The ever-expanding deficit is a direct result of policy choices: the tax cuts passed by President Donald Trump and congressional Republicans in 2017, followed by the spending increases called for in the bipartisan budget deals that followed. The math here is about as basic as it gets. When you reduce tax revenues on the one hand and then increase spending on the other, you increase the deficit, which measures the gap between revenues (taxes) and outlays (spending).
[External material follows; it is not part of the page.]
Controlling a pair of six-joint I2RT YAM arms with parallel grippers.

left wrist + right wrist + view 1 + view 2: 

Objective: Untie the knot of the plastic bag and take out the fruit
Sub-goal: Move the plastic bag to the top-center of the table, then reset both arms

These policy choices have contributed to a federal budget outlook that the Congressional Budget Office (CBO) has repeatedly described as unsustainable—as in, we can’t keep doing this forever. We are currently on track for deficits that exceed $1 trillion starting in 2022, which is expected to equal more than 5 percent of the entire economy. Every dollar that moves through the economy will contain a deficit nickel. Since 1946, that’s only happened five times, mostly in the immediately aftermath of the Great Recession.
But we are not in a recession. In fact, by many measures, these are boom times for the economy, with unemployment rates holding historic lows. That is another reason to worry about the size and trajectory of the federal deficit. As the CBO noted in May, “during the past 50 years, in years when the unemployment rate has been below 6 percent—as it is now—deficits averaged just 1.5 percent of GDP.” Typically, when the economy looks as strong as it does now, and as strong as it has for the last several years, deficits have dropped. Instead, Congress is pushing deficits higher than ever.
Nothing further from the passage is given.